Aim of the exercise >> With the pictures removed, write out the data below exactly.

******

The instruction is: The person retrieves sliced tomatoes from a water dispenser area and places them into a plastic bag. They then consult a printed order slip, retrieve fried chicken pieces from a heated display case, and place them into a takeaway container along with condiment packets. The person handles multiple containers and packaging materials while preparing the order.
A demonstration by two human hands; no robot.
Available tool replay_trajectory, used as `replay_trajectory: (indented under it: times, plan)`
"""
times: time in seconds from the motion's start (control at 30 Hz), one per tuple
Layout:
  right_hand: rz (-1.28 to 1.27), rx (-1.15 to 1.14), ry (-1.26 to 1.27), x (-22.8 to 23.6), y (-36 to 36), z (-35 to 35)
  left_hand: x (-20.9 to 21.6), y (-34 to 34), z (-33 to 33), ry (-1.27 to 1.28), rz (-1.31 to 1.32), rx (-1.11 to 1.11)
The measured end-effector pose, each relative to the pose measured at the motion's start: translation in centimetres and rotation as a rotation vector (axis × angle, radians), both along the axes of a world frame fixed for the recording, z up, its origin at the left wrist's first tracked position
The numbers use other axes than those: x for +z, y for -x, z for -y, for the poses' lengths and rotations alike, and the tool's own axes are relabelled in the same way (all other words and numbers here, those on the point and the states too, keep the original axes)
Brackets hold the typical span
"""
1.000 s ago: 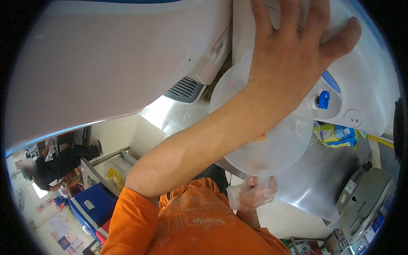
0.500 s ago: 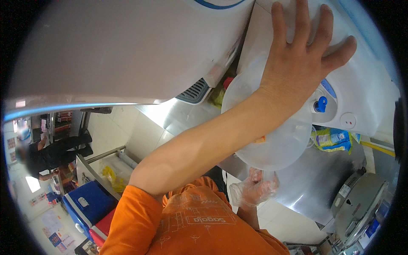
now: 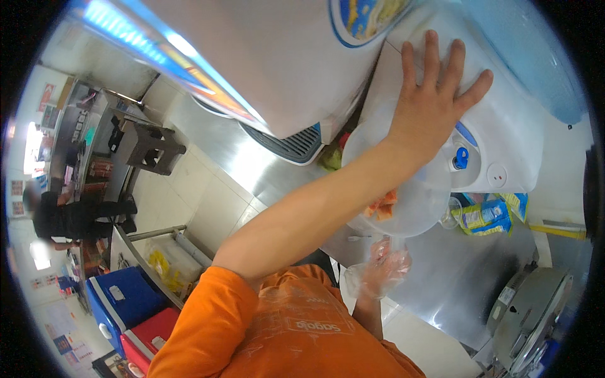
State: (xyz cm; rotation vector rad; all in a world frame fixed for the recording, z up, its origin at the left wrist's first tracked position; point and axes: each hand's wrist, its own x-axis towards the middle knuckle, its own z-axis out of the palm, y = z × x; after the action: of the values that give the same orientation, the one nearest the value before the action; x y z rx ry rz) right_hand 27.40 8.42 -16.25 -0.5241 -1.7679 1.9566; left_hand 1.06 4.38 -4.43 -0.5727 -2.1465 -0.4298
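Observation:
My left arm reaches across the view. My left hand (image 3: 432, 94) lies with fingers spread on the white body of a water dispenser (image 3: 520, 145). Below the forearm is a round translucent plastic bowl (image 3: 419, 211), with orange-red chunks (image 3: 382, 205) inside it. My forearm covers part of the bowl. The dispenser's blue tap (image 3: 462, 157) sits just beyond the bowl's right rim. My right hand (image 3: 386, 268), in a clear plastic glove and slightly blurred, is closed at the bowl's near side, around what looks like its short handle.
A large white machine with a grey drip grille (image 3: 293, 143) stands at the left on a steel counter (image 3: 454, 271). Blue-and-yellow packets (image 3: 488, 215) lie beside the dispenser. A grey round-edged appliance (image 3: 529, 318) is at the right. Blue (image 3: 126, 299) and red coolers and another person (image 3: 79, 217) are left.
The view has shifted, bringing more of the left machine and the orange-red chunks into sight. My left hand remains spread on the dispenser, and the right stays at the bowl.

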Motion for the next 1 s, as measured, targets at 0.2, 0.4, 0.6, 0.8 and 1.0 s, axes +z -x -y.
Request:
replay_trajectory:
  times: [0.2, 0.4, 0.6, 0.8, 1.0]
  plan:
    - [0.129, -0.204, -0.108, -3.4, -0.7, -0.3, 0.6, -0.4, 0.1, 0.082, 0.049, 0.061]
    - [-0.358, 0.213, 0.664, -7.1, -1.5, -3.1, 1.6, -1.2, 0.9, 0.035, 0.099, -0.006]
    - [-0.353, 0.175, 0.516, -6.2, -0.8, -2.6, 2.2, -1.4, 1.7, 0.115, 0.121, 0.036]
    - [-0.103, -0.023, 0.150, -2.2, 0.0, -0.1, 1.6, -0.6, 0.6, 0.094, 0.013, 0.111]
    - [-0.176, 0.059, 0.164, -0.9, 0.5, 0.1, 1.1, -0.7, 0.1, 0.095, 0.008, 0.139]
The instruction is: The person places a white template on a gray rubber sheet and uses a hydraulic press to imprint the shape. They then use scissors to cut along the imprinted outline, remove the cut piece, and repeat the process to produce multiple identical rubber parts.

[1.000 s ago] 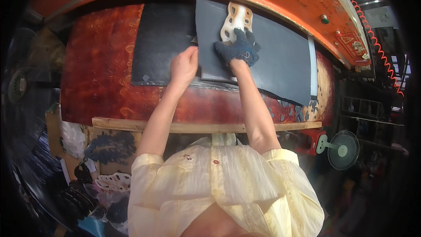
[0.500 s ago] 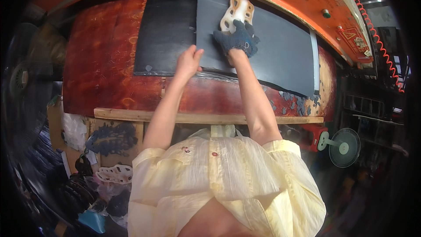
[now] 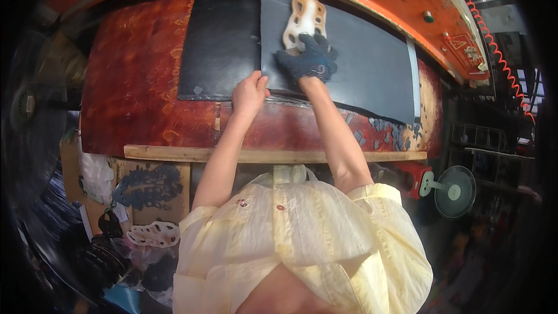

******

Task answer >>
The instruction is: The person retrieves sliced tomatoes from a water dispenser area and places them into a plastic bag. They then consult a printed order slip, retrieve fried chicken pieces from a heated display case, and place them into a takeaway container along with condiment packets. The person handles multiple containers and packaging materials while preparing the order.
A demonstration by two human hands; no robot.
Available tool replay_trajectory, used as `replay_trajectory: (indented under it: times, plan)`
"""
times: time in seconds from the motion's start (control at 30 Hz), one per tuple
Layout:
  right_hand: rz (-1.28 to 1.27), rx (-1.15 to 1.14), ry (-1.26 to 1.27), x (-22.8 to 23.6), y (-36 to 36), z (-35 to 35)
  left_hand: x (-20.9 to 21.6), y (-34 to 34), z (-33 to 33), ry (-1.27 to 1.28), rz (-1.31 to 1.32), rx (-1.11 to 1.11)
The measured end-effector pose, each relative to the pose measured at the motion's start: translation in centimetres and rotation as a rotation vector (axis × angle, radians), both along the axes of a world frame fixed for the recording, z up, its origin at the left wrist's first tracked position
The numbers use other axes than those: x for +z, y for -x, z for -y, for the poses' lengths and rotations alike, and the tool's own axes are relabelled in the same way (all other words and numbers here, those on the point and the states too, keep the original axes)
Brackets hold the typical span
"""
1.000 s ago: 
0.500 s ago: 
now: 
State: (xyz cm; rotation vector rad; all in a world frame fixed for the recording, z up, its origin at the left wrist's first tracked position; point and axes: each hand's wrist, its own x-axis towards the middle knuckle, its own z-axis out of the palm, y = z × x; after the action: of the values that give the same orientation, the one nearest the value before the action; x y z rx ry rz) right_hand 27.40 8.42 -16.25 -0.5241 -1.7679 1.9566; left_hand 1.06 4.38 -4.43 -0.5727 -2.1465 -0.4298
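Observation:
My left arm reaches across the view. My left hand (image 3: 432, 94) lies with fingers spread on the white body of a water dispenser (image 3: 520, 145). Below the forearm is a round translucent plastic bowl (image 3: 419, 211), with orange-red chunks (image 3: 382, 205) inside it. My forearm covers part of the bowl. The dispenser's blue tap (image 3: 462, 157) sits just beyond the bowl's right rim. My right hand (image 3: 386, 268), in a clear plastic glove and slightly blurred, is closed at the bowl's near side, around what looks like its short handle.
A large white machine with a grey drip grille (image 3: 293, 143) stands at the left on a steel counter (image 3: 454, 271). Blue-and-yellow packets (image 3: 488, 215) lie beside the dispenser. A grey round-edged appliance (image 3: 529, 318) is at the right. Blue (image 3: 126, 299) and red coolers and another person (image 3: 79, 217) are left.
The view has shifted, bringing more of the left machine and the orange-red chunks into sight. My left hand remains spread on the dispenser, and the right stays at the bowl.
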
Motion for the next 1 s, as measured, targets at 0.2, 0.4, 0.6, 0.8 and 1.0 s, axes +z -x -y.
Request:
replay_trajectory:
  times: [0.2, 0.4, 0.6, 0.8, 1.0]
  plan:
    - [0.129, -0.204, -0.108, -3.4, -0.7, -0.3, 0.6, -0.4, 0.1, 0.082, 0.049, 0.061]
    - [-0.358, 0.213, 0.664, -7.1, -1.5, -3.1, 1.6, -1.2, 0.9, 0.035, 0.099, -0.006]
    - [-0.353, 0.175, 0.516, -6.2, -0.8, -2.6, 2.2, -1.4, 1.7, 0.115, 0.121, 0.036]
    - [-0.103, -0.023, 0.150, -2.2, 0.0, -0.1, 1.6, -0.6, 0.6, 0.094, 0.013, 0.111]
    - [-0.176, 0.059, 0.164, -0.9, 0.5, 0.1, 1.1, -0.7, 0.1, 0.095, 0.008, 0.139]
The instruction is: The person places a white template on a gray rubber sheet and uses a hydraulic press to imprint the shape. They then use scissors to cut along the imprinted outline, remove the cut piece, and repeat the process to produce multiple identical rubber parts.

[1.000 s ago] 
[0.500 s ago] 
[now] 

This output has been given in full.